One alterative is to banish the encrypted password string for each user to a special file that is only readable by root. This second file is known as a "shadow password" file, since it contains lines that shadow the entries in the real password file.

Here's how it all works: the original password file is left intact with one small change. The encrypted password field contains a special character or characters to indicate password shadowing is in effect. Placing an x in this field is common, though the insecure copy of the BSD database uses a *.

I've heard of some shadow password suites that insert a special, normal-looking string of characters in this field. If your password file goes awanderin', this provides a lovely time for the recipient who will attempt to crack a password file of random strings that bear no relation to the real passwords.

Most operating systems take advantage of this second shadow password file to store more information about the account. This additional information resembles the surplus fields we saw in the BSD files, storing account expiration data and information on password changing and aging.

In most cases Perl's normal password functions like getpwent( ) can handle shadow password files. As long as the C libraries shipped with the OS do the right thing, so will Perl.

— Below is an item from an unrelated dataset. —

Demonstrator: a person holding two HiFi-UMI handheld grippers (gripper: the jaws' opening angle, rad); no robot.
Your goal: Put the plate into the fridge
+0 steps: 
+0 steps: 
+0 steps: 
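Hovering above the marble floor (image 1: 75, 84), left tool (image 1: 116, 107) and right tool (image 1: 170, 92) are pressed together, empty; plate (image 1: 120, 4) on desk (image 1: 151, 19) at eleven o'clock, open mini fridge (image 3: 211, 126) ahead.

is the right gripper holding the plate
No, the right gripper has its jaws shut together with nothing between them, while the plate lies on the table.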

Here's what "do the right thing" means: when your Perl script is run with the appropriate privileges (as root), these routines will return the encrypted password. Under all other conditions that password will not be accessible to those routines.

Unfortunately, it is dicier if you want to retrieve the additional fields found in the shadow file. Perl may not return them for you. Eric Estabrooks has written a Passwd::Solaris module, but that only helps if you are running Solaris. If these fields are important to you, or you want to play it safe, the sad truth (in conflict with my recommendation to use getpwent( ) above) is that it is often simpler to open the shadow file by hand and parse it manually.